Directions: Your answer should be the complete set of entries, transcribed exactly.

Material shown:
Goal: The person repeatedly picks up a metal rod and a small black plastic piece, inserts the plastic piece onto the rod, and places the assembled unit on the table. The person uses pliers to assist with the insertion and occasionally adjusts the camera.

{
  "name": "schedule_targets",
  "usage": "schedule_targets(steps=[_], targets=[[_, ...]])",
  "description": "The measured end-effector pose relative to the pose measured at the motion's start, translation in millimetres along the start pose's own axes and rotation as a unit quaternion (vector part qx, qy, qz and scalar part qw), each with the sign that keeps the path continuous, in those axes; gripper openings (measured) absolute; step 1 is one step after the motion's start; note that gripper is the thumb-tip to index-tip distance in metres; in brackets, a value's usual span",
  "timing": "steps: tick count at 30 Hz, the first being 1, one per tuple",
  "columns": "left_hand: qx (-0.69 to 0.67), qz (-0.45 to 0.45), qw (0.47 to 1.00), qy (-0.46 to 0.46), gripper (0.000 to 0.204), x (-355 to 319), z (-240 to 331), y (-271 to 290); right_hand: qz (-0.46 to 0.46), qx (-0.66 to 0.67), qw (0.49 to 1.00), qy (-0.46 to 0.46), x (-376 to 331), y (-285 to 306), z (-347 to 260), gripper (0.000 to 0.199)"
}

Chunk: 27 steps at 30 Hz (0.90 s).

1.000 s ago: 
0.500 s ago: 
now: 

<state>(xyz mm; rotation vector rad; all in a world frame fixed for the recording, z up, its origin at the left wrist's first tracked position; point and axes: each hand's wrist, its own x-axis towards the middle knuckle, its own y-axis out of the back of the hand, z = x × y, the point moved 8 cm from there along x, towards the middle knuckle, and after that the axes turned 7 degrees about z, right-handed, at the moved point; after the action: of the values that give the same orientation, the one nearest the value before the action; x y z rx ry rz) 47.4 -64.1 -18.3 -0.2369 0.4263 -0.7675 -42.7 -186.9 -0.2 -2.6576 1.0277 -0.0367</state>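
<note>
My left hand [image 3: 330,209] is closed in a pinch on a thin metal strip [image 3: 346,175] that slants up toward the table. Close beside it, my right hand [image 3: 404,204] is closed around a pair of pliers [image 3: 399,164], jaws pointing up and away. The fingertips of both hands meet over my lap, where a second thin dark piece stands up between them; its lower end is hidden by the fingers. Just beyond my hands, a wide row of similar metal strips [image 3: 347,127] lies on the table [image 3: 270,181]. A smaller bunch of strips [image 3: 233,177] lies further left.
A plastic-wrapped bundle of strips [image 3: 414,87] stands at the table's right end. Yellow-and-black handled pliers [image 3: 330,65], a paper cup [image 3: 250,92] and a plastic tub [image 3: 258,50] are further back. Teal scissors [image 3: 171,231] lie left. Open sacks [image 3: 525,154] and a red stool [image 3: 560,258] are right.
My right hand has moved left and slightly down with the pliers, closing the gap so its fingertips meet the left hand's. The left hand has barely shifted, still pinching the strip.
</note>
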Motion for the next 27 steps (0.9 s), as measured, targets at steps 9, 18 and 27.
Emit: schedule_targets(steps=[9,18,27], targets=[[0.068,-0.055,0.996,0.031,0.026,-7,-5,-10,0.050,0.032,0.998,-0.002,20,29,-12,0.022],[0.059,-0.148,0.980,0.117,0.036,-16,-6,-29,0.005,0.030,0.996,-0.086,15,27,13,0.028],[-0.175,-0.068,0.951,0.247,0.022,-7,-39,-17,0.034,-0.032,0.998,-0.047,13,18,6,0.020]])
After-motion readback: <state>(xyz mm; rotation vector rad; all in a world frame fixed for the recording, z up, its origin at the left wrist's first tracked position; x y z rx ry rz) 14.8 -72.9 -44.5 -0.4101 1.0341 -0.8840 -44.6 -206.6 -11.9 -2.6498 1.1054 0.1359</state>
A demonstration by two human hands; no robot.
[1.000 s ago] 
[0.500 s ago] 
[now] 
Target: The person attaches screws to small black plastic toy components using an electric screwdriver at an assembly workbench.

Solution to this task:
Goal: The person repeatedly picks up a metal rod and a small black plastic piece, inserts the plastic piece onto the rod, and places the assembled unit on the table. The person uses pliers to assist with the insertion and occasionally adjusts the camera.

{
  "name": "schedule_targets",
  "usage": "schedule_targets(steps=[_], targets=[[_, ...]])",
  "description": "The measured end-effector pose relative to the pose measured at the motion's start, translation in millimetres along the start pose's own axes and rotation as a unit quaternion (vector part qx, qy, qz and scalar part qw), each with the sign that keeps the path continuous, in those axes; gripper openings (measured) absolute; step 1 is one step after the motion's start; note that gripper is the thumb-tip to index-tip distance in metres; in brackets, a value's usual span",
  "timing": "steps: tick count at 30 Hz, the first being 1, one per tuple",
  "columns": "left_hand: qx (-0.69 to 0.67), qz (-0.45 to 0.45), qw (0.47 to 1.00), qy (-0.46 to 0.46), gripper (0.000 to 0.204), x (-355 to 319), z (-240 to 331), y (-271 to 290); right_hand: qz (-0.46 to 0.46), qx (-0.66 to 0.67), qw (0.49 to 1.00), qy (-0.46 to 0.46), x (-376 to 331), y (-285 to 306), z (-347 to 260), gripper (0.000 to 0.199)"
}

Chunk: 27 steps at 30 Hz (0.90 s).

1.000 s ago: 
0.500 s ago: 
now: 

<state>(xyz mm; rotation vector rad; all in a world frame fixed for the recording, z up, its origin at the left wrist's first tracked position; point and axes: each hand's wrist, its own x-axis towards the middle knuckle, its own y-axis out of the back of the hand, z = x × y, the point moved 8 cm from there along x, towards the middle knuckle, and after that the axes turned 7 degrees about z, right-handed, at the moved point; after the action: of the values that give the same orientation, the one nearest the value before the action; x y z rx ry rz) 47.4 -64.1 -18.3 -0.2369 0.4263 -0.7675 -42.7 -186.9 -0.2 -2.6576 1.0277 -0.0367</state>
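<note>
My left hand [image 3: 330,209] is closed in a pinch on a thin metal strip [image 3: 346,175] that slants up toward the table. Close beside it, my right hand [image 3: 404,204] is closed around a pair of pliers [image 3: 399,164], jaws pointing up and away. The fingertips of both hands meet over my lap, where a second thin dark piece stands up between them; its lower end is hidden by the fingers. Just beyond my hands, a wide row of similar metal strips [image 3: 347,127] lies on the table [image 3: 270,181]. A smaller bunch of strips [image 3: 233,177] lies further left.
A plastic-wrapped bundle of strips [image 3: 414,87] stands at the table's right end. Yellow-and-black handled pliers [image 3: 330,65], a paper cup [image 3: 250,92] and a plastic tub [image 3: 258,50] are further back. Teal scissors [image 3: 171,231] lie left. Open sacks [image 3: 525,154] and a red stool [image 3: 560,258] are right.
My right hand has moved left and slightly down with the pliers, closing the gap so its fingertips meet the left hand's. The left hand has barely shifted, still pinching the strip.
</note>
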Motion for the next 27 steps (0.9 s), as measured, targets at steps 9, 18 and 27.
Emit: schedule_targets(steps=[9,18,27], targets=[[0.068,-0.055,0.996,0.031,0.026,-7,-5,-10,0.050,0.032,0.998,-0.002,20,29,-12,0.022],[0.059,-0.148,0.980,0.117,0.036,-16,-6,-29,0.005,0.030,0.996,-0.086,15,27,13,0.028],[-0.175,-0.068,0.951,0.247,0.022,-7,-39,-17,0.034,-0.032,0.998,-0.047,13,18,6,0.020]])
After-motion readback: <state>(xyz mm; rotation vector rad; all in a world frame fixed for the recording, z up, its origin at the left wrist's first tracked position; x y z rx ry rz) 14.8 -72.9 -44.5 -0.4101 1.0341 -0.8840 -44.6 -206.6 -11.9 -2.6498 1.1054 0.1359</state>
A demonstration by two human hands; no robot.
[1.000 s ago] 
[0.500 s ago] 
[now] 
Target: The person attaches screws to small black plastic toy components using an electric screwdriver at an assembly workbench.

This exercise has no more to it.